START DATA BLOCK

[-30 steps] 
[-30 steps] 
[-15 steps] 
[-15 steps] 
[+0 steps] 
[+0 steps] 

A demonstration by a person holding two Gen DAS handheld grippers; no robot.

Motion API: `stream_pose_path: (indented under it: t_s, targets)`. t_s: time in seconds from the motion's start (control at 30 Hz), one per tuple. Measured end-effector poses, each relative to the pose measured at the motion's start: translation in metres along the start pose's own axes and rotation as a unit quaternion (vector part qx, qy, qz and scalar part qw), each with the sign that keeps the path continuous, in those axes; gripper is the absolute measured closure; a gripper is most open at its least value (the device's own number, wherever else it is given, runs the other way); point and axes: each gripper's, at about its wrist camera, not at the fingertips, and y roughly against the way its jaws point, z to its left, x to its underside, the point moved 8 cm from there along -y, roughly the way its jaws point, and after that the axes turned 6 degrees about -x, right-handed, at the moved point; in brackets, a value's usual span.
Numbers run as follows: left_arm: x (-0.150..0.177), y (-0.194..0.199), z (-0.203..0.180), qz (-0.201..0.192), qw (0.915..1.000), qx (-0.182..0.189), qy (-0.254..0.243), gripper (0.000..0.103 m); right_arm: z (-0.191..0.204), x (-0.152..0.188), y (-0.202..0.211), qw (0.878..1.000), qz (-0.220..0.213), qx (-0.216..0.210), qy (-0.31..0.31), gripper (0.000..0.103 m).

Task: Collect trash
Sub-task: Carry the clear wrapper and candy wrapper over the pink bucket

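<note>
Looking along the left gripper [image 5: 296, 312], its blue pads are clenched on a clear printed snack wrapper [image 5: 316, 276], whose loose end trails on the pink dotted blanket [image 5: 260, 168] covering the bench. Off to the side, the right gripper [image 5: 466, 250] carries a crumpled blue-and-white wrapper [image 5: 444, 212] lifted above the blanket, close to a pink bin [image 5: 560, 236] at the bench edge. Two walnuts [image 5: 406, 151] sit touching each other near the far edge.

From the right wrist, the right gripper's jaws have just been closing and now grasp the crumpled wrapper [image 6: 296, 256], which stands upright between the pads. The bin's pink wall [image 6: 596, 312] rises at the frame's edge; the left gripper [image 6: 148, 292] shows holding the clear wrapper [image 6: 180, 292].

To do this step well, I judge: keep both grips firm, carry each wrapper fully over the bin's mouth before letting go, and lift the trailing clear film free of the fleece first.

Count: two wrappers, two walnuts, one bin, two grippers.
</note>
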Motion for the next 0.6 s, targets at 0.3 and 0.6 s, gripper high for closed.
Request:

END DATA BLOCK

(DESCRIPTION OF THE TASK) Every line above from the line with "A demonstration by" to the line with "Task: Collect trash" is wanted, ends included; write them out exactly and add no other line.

(RESPONSE BOX)
A demonstration by a person holding two Gen DAS handheld grippers; no robot.

Motion API: `stream_pose_path: (indented under it: t_s, targets)`. t_s: time in seconds from the motion's start (control at 30 Hz), one per tuple. Measured end-effector poses, each relative to the pose measured at the motion's start: translation in metres along the start pose's own axes and rotation as a unit quaternion (vector part qx, qy, qz and scalar part qw), each with the sign that keeps the path continuous, in those axes; gripper is the absolute measured closure; a gripper is most open at its least value (the device's own number, wherever else it is given, runs the other way); point and axes: each gripper's, at about its wrist camera, not at the fingertips, and y roughly against the way its jaws point, z to its left, x to its underside, the point moved 8 cm from there along -y, roughly the way its jaws point, and after that the axes turned 6 degrees about -x, right-handed, at the moved point; in brackets, a value's usual span.
Numbers run as follows: left_arm: x (-0.150..0.177), y (-0.194..0.199), z (-0.203..0.180), qz (-0.201..0.192), qw (0.915..1.000), qx (-0.182..0.189), qy (-0.254..0.243), gripper (0.000..0.103 m); right_arm: z (-0.191..0.204), x (-0.152..0.188), y (-0.202..0.211), qw (0.878..1.000), qz (-0.220..0.213), qx (-0.216..0.210), qy (-0.31..0.31), gripper (0.000..0.103 m).

Task: Collect trash

This exercise is done.